The International Swaps and Derivatives Association on Thursday published an academic paper recommending that the liquidation horizon for noncleared derivatives should be based on the size of a position in relation to an asset’s market depth. The paper was a key topic during a panel discussion at the ISDA Annual General Meeting in Miami on Wednesday.
Panelist Rama Cont, chair of mathematical finance at Imperial College London, is the author of the paper. He said the research seeks to make the point that regulators should weigh a position’s liquidity risk in setting liquidation horizons rather than simply setting a horizon that lasts a fixed number of days. Some noncleared trades might be feasible to liquidate within a few days, while the current 10-day horizon might be too short for a much larger position on the same contract, Cont said.
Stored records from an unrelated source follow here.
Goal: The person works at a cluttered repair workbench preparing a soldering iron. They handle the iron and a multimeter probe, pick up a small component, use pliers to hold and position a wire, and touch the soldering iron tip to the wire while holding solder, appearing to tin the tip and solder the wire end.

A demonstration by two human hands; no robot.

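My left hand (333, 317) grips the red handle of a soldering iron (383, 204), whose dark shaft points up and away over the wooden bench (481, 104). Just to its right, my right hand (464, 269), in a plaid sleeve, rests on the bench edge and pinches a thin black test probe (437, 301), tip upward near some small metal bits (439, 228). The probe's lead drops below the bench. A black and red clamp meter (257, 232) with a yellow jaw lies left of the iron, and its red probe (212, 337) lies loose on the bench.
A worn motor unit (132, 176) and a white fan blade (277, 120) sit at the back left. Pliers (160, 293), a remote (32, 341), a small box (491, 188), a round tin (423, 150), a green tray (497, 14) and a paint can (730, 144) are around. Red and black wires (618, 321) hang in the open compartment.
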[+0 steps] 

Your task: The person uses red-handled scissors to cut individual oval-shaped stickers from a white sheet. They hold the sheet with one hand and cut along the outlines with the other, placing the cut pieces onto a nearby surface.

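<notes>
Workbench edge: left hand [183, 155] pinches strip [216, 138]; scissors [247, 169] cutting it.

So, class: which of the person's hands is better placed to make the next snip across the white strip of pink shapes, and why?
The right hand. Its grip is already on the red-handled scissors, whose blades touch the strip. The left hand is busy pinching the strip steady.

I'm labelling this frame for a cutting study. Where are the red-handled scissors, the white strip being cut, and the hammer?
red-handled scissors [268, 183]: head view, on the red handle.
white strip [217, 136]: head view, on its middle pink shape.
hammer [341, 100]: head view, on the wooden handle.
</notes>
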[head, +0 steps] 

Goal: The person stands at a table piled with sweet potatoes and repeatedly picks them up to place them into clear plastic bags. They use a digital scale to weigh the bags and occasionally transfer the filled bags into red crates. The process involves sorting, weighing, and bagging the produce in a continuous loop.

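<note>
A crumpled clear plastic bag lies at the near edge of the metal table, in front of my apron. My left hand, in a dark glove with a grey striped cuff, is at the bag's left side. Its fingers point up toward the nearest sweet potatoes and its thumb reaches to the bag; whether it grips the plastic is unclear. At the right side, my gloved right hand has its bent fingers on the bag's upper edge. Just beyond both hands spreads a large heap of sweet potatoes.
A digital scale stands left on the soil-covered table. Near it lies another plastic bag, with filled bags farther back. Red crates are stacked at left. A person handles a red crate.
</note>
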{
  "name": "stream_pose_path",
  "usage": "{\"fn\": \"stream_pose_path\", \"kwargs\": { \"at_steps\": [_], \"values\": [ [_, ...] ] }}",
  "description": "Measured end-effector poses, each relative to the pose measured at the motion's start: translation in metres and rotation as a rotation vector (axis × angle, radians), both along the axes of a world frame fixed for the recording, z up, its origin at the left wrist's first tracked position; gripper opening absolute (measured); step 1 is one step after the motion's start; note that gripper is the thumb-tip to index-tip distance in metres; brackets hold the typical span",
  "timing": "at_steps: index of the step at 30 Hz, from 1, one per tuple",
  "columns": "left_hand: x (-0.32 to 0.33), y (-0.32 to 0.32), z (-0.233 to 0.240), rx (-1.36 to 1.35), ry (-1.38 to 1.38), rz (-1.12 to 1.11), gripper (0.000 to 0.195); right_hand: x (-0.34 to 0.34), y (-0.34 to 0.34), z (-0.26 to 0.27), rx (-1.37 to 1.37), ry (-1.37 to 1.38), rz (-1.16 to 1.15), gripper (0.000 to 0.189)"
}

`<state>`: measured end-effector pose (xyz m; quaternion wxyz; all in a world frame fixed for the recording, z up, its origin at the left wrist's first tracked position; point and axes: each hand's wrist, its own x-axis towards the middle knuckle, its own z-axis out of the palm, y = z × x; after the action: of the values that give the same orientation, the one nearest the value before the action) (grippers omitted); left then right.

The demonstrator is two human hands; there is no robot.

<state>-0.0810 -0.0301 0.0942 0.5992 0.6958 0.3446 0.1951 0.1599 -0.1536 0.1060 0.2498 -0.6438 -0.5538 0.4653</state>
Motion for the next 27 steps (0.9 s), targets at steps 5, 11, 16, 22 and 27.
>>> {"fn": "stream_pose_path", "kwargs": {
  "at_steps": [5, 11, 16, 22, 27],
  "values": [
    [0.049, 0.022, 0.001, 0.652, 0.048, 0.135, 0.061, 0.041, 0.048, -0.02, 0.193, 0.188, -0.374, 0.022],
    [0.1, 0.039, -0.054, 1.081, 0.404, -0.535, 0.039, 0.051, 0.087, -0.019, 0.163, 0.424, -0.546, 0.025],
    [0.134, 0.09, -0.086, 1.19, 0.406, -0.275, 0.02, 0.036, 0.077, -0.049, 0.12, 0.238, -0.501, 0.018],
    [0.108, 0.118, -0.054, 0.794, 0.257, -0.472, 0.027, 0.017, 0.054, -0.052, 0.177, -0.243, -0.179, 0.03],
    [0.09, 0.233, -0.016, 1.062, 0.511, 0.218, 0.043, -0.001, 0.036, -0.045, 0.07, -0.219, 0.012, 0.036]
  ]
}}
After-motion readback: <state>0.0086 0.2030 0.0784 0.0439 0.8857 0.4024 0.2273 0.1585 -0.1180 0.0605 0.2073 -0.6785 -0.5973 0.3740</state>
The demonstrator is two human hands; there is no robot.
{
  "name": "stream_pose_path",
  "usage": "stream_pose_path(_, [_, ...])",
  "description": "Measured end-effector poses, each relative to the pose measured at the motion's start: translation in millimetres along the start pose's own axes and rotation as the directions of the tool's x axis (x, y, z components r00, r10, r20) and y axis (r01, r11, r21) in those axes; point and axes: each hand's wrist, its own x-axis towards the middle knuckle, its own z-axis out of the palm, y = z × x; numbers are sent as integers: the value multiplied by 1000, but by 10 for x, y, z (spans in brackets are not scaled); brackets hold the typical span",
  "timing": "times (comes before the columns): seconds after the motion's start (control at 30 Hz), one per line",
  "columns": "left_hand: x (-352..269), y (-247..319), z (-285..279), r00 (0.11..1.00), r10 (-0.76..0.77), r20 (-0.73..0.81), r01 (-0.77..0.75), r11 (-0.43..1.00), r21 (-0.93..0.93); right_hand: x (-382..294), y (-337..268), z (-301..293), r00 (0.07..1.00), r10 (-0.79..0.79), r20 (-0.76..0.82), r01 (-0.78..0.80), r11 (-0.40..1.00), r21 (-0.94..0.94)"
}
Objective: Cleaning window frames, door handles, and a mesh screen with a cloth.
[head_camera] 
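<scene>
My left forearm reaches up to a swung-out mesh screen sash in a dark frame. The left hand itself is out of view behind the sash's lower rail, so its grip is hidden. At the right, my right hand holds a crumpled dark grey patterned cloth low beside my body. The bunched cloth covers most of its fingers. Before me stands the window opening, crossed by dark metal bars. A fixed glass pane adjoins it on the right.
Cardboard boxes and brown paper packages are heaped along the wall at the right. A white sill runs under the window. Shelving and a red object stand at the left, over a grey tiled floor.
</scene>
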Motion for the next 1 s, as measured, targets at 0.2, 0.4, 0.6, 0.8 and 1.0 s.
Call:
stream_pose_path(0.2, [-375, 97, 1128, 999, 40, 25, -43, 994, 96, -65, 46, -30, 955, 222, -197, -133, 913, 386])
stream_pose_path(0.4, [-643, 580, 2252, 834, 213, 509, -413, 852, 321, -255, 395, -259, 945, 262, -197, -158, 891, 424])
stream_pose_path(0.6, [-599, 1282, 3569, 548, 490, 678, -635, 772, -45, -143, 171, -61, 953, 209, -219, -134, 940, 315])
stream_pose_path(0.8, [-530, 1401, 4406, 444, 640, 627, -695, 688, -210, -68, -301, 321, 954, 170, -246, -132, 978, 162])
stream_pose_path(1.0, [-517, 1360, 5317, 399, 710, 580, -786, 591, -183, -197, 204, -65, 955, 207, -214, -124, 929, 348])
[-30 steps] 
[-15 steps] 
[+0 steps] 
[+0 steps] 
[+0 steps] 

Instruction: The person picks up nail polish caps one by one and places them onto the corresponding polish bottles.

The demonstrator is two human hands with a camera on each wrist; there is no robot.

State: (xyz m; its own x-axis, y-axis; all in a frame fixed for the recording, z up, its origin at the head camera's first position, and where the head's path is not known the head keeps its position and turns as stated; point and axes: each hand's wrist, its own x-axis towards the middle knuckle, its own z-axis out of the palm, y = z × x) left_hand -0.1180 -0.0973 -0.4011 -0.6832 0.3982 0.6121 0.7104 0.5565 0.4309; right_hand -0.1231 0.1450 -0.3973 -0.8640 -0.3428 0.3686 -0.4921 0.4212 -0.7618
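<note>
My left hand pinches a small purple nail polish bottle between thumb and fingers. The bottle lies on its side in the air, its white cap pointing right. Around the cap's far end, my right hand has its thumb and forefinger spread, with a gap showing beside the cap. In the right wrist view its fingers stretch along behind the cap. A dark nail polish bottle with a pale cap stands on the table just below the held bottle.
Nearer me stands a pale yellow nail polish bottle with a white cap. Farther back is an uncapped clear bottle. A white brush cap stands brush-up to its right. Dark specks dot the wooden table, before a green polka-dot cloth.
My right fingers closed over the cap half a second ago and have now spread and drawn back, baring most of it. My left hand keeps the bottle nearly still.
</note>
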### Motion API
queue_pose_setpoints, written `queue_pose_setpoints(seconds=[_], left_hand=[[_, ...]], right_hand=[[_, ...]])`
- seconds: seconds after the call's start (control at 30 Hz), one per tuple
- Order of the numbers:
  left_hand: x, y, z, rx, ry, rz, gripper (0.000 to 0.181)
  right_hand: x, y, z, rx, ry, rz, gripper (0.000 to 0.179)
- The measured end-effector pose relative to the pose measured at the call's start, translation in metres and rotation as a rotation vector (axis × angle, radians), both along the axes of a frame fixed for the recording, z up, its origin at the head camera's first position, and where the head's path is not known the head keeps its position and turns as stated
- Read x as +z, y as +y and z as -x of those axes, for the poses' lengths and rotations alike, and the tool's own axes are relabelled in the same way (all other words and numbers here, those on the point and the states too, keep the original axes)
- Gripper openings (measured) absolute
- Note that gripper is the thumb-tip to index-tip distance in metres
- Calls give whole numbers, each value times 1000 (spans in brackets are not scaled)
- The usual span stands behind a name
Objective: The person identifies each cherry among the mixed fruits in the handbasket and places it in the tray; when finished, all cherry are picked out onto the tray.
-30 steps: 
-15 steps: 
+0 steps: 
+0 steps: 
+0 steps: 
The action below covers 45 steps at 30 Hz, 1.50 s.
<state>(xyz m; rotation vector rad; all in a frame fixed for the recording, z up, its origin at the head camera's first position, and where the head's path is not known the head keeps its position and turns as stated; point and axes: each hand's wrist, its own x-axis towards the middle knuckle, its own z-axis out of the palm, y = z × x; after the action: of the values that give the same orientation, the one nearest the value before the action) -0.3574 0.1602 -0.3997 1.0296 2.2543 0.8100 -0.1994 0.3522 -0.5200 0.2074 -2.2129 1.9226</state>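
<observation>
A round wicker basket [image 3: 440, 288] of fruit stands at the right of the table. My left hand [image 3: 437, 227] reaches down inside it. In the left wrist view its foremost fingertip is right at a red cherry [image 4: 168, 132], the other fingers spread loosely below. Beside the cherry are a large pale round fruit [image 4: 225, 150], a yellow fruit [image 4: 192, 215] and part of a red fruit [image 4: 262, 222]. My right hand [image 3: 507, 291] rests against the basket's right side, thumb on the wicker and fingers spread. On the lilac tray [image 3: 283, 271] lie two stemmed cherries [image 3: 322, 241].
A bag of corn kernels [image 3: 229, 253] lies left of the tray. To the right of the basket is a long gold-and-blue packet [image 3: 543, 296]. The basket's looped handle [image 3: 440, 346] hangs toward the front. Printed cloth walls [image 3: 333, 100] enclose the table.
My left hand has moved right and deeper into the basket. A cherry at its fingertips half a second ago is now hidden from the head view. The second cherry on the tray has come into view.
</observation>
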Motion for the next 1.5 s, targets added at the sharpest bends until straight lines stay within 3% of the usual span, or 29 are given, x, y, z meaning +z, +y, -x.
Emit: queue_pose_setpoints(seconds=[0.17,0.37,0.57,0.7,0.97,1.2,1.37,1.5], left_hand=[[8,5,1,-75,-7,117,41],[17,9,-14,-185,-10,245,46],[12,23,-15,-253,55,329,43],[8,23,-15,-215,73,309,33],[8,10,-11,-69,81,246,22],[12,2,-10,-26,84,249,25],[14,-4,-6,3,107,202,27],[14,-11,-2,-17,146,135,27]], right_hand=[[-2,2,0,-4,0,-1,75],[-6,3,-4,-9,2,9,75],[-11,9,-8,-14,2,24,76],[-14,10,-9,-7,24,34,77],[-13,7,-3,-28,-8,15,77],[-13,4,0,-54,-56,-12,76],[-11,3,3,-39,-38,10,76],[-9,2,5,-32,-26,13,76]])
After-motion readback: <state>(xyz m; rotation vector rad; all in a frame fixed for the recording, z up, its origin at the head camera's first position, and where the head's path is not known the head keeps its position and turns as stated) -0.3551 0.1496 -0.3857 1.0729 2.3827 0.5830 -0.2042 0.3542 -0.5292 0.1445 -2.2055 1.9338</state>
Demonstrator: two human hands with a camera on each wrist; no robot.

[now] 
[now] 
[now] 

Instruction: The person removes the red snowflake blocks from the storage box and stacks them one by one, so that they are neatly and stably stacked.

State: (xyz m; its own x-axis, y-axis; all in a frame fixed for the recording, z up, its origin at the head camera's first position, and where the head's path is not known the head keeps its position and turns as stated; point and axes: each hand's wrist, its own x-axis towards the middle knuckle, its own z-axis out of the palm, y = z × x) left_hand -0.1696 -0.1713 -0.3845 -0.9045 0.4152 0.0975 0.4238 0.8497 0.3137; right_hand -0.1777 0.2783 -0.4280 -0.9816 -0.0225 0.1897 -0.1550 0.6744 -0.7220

The paper also recommends changes in how initial margin is calculated for noncleared derivatives. Cont outlined a two-step calculation: First determining the exposure of the initial position until hedging takes place, followed by the exposure to the hedged position from the hedging date through the liquidation date. The current calculation is based on the exposure of the initial position over the complete liquidation horizon.
Other panelists said the paper’s recommendations would help better reflect what happens in reality.
“Very few defaults actually come out of the blue,” and major dealers examine portfolios considered to be at risk and consider the consequences if they would have to close out, said ISDA Chairman Eric Litvack, who is managing director and head of regulatory strategy at Societe Generale Global Banking and Investor Solutions.
Bruce Tuckman, chief economist of the Commodity Futures Trading Commission, said he appreciates the paper’s emphasis on liquidity. “I would prefer lots of models and lots of approaches,” he added, because “the world is a complex place” and “and it’s very hard for one model to catch everything.” He noted that Basel III, however, appears headed in the direction of more standardization in terms of models.
Darcy Bradbury, a board member of ISDA and managing director at D. E. Shaw & Co., said the current regulatory processes regarding margin requirements seem to have been developed relatively quickly and “during a time of stress,” in the wake of the 2008 financial crisis. More data is available now, however, and regulators should review whether the rules do enough to reduce systemic risk, she said.